Le défi est colossal puisqu’il nécessite de négocier avec les géants du numériques.

Comment accepter de laisser à des acteurs privés, situés à l’étranger, le soin de rendre la justice et la modération sur les espaces de libertés les plus utilisés et dont les impacts sont sans communes mesure avec l’espace de liberté public et réglementé ?

Partons du plus simple, quelle est la pièce d’identité la plus utilisée aujourd’hui au quotidien pour avoir accès à des services ? Le passeport ? La carte d’identité ? Le permis de conduire ? Non, c’est l’identifiant Facebook.
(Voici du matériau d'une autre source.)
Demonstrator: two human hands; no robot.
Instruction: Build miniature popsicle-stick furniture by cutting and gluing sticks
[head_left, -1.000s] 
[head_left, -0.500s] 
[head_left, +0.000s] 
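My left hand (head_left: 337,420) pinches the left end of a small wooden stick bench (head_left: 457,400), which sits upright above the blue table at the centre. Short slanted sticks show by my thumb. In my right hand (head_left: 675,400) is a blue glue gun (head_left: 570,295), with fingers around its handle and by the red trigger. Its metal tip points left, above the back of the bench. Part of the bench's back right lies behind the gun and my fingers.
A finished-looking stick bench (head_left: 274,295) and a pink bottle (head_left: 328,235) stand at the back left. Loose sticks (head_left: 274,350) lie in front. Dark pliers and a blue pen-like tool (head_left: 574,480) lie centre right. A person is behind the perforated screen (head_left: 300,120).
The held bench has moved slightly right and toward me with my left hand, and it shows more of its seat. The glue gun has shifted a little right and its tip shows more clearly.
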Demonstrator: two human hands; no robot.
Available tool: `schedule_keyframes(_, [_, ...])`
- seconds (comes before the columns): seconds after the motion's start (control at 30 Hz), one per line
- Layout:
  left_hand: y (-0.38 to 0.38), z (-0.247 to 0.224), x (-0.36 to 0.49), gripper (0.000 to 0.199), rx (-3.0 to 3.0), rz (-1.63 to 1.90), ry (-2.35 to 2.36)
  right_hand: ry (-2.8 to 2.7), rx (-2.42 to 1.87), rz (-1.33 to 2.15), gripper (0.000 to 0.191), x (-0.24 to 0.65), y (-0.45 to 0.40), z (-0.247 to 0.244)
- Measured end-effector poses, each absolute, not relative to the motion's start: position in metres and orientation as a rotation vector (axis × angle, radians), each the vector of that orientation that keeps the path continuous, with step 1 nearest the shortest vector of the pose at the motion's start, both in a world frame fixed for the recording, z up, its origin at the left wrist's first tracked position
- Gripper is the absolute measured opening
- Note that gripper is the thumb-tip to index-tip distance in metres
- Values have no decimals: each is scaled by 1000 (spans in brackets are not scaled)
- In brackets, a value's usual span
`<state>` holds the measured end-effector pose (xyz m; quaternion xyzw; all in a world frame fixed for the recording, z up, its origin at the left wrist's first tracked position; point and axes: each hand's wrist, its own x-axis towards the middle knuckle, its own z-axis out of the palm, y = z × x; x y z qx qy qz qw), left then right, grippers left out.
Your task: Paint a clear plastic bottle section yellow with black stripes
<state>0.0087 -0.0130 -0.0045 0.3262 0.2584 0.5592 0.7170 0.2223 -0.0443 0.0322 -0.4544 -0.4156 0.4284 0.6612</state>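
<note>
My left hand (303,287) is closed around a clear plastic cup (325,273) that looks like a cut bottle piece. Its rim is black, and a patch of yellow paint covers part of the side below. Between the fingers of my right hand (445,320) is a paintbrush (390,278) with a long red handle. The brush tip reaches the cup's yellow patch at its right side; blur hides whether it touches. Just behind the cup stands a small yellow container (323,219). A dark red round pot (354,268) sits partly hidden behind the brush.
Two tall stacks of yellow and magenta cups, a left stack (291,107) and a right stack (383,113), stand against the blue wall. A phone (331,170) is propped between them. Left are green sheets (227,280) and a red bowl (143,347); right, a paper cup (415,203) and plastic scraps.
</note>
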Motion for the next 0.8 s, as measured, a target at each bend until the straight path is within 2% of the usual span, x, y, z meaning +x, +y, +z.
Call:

Ce dernier est utilisé désormais chaque jour par des dizaines de millions de personnes pour accéder à des contenus, communiquer, voyager, et bientôt pour pouvoir payer.

Les Etats-Unis ont ainsi expérimenté pour certains voyageurs l’obligation de renseigner ses identifiants Facebook, Twitter et Instagram lors de demande de visa.

Quiconque a déjà connu le piratage de ses identifiants numérique connaît les affres du parcours du combattant pour faire valoir ses droits, avec des conséquences financières et de réputation parfois dramatiques.

Comment accepter qu’il puisse être si facile de tenir des propos racistes, homophobes, violents sur les réseaux sociaux en totale impunité alors que n’importe quel individu qui tiendrait ces propos dans la rue serait poursuivi et rapidement identifié ?

Cet espace de liberté qu’est l’espace numérique doit être aménagé, préservé, choyé, puisqu’à défaut d’une réglementation libérale plus aboutie, la multiplication des atteintes numériques aura pour corollaire dans un avenir proche, au prochain incident majeur, une drastique réduction de son usage par les pouvoirs publics.

Il est encore temps d’agir pour permettre d’assurer à chaque citoyen la préservation de ses droits individuels sur internet et à de plus large horizons de retrouver la confiance de tous dans cet espace démocratique.

A défaut d’engager une réflexion sur des outils juridiques permettant de préserver la confiance dans les outils numériques, c’est malheureusement une réflexion civilisationnelle qui devra être engagée sur la notion même de vie privée, au delà de la notion de vie privée « dans le numérique » qui n’est déjà plus qu’un pléonasme.

Benjamin INGELAERE, est Avocat à Paris, il pratique notamment le droit public.